Es ist eine zukunftsentscheidende Frage, ob wir uns weiterhin das tägliche Steak auf dem Teller und anderthalb Milliarden Rinder auf diesem Planeten leisten wollen. Wenn der Klimawandel überhaupt noch gebremst werden kann, müssen alle Hauptverursacher miteinbezogen werden.
(Focus 17/2007)

Ein Kilo Fleisch - schädlich wie 250 km Autofahrt:

Wussten Sie, dass Steakliebhaber ähnlich große Klimasünder sind wie Autofahrer?
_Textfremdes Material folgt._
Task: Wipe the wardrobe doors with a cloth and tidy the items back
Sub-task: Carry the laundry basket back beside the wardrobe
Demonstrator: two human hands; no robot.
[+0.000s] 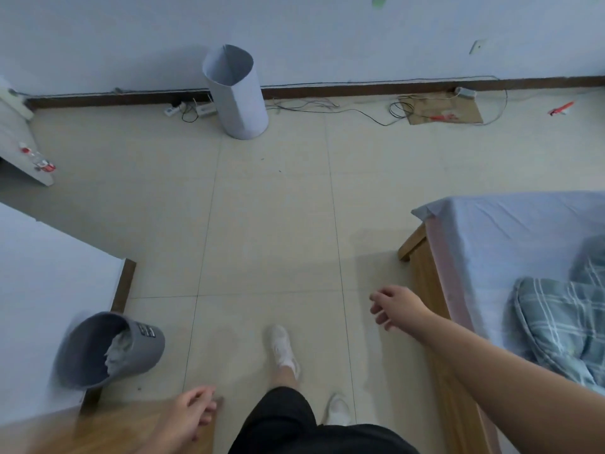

Forscher haben ausgerechnet, dass der Klimaschaden von nur einem Kilo Fleisch rund 36 Kilogramm Kohlendioxid entspricht - wobei noch nicht einmal Energieverbrauch der Rinderfarm und Transport berücksichtigt sind.
(WELT online, 18.7.2007)

Kampf den Rülpsern:

Ein Zürcher Forscher will Rindern und Schafen die Blähungen abgewöhnen, denn die Wiederkäuer tragen zur Erderwärmung bei.
300 bis 500 Liter Methangas stößt die Kuh jeden Tag aus. Und auch das ist vor allem eines: schlecht fürs Klima.
Weil die Menschen überall auf der Welt mehr und mehr Fleisch essen wollen, ist die Methankonzentration in der Atmosphäre seit 1900 um rund hundert Prozent gestiegen.
(Spiegel Online, 29.06.2007)

Anstatt Rindern und Schafen die Blähungen abzugewöhnen, sollte es doch viel einfacher sein, dem Menschen das Fleischessen abzugewöhnen!